What to work on: Repeat all the lines below exactly, but omit the pictures.

Information shown:
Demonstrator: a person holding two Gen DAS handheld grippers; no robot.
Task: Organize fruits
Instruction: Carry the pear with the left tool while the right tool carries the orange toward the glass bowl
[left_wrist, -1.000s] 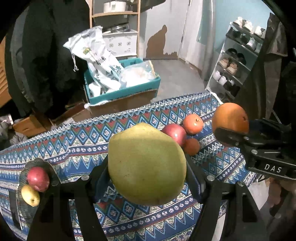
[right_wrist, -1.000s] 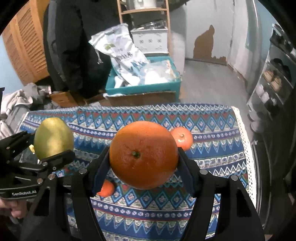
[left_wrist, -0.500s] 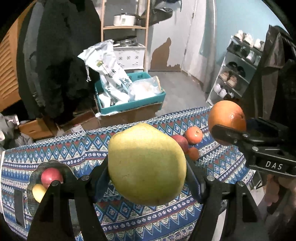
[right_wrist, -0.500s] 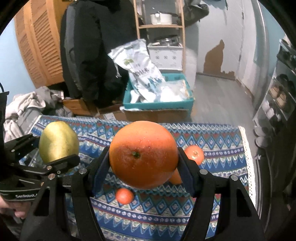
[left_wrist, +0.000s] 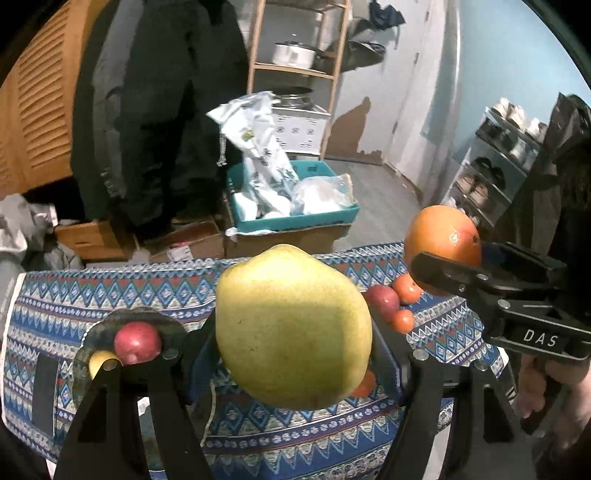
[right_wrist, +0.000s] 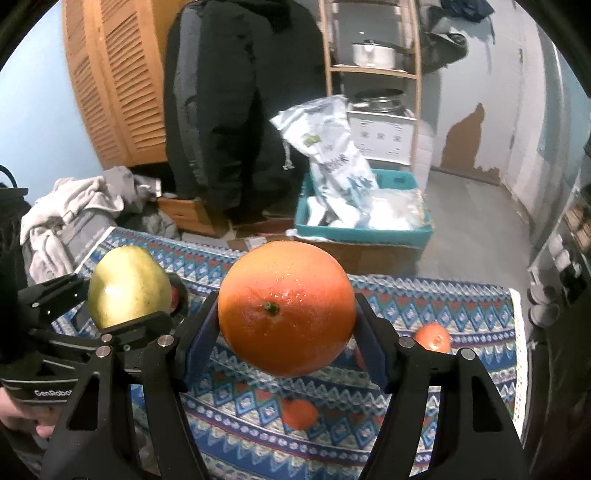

Response area:
Demonstrator: a person holding two Gen DAS handheld grippers; no robot.
Task: Organize fruits
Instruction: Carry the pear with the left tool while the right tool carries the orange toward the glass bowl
[left_wrist, -1.000s] 
[right_wrist, -1.000s] 
[left_wrist, -0.500s] 
[right_wrist, -0.500s] 
[left_wrist, +0.000s] 
[right_wrist, +0.000s] 

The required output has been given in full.